What is being asked
Count up the lines of the data below that contain the string "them", then give only the total.

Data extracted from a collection
• • • • •

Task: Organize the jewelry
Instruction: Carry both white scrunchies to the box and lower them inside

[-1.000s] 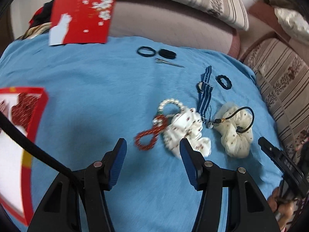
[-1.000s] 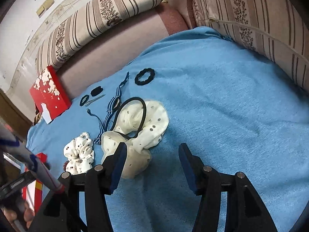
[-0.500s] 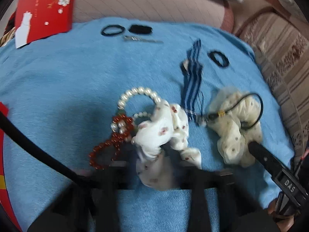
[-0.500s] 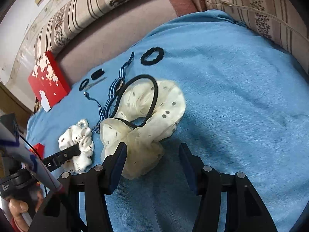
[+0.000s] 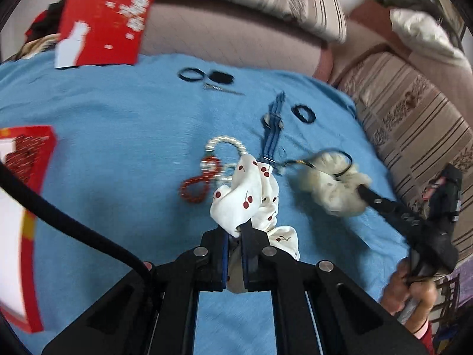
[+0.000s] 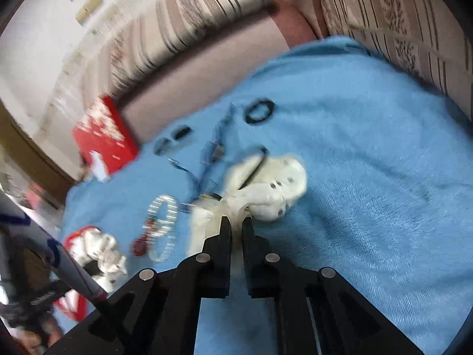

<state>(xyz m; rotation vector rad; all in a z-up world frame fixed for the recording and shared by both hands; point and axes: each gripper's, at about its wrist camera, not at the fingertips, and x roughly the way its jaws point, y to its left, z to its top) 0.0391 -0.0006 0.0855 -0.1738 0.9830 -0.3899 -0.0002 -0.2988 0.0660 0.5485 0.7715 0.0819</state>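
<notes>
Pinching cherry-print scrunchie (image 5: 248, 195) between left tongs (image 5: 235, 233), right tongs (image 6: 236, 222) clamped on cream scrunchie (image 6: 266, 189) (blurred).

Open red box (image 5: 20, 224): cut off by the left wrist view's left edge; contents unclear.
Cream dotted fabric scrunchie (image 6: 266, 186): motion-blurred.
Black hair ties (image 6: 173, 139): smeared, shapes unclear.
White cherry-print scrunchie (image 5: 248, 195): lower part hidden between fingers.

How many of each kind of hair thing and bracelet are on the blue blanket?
Fabric scrunchies: 2, the cherry-print scrunchie in the left gripper and the cream dotted scrunchie in the right gripper.
Black hair ties: 4.
Bead bracelets: 2, pearl bracelet and red bead bracelet.
Metal hair clip: 1.
Blue striped ribbon: 1.
Total: 10.
</notes>
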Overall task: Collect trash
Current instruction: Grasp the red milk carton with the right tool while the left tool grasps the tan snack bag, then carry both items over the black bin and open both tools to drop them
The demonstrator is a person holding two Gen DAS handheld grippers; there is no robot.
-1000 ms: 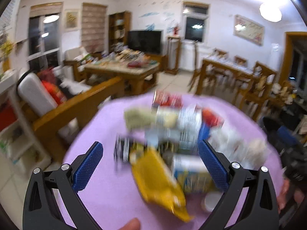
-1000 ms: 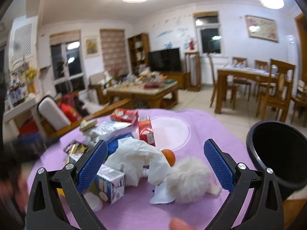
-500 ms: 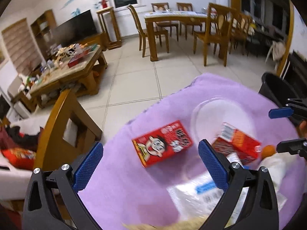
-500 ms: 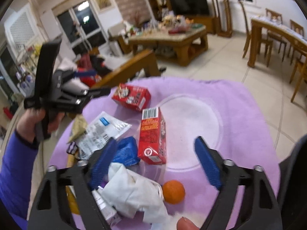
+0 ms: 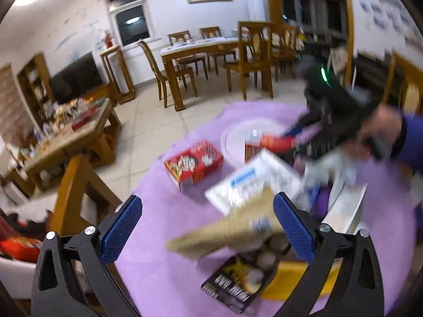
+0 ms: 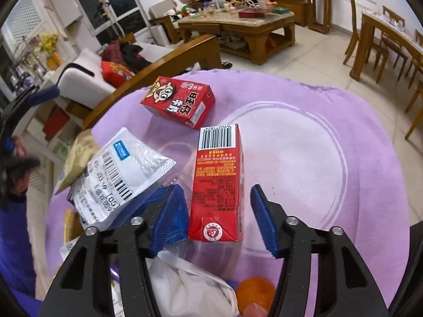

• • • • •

Answer below
2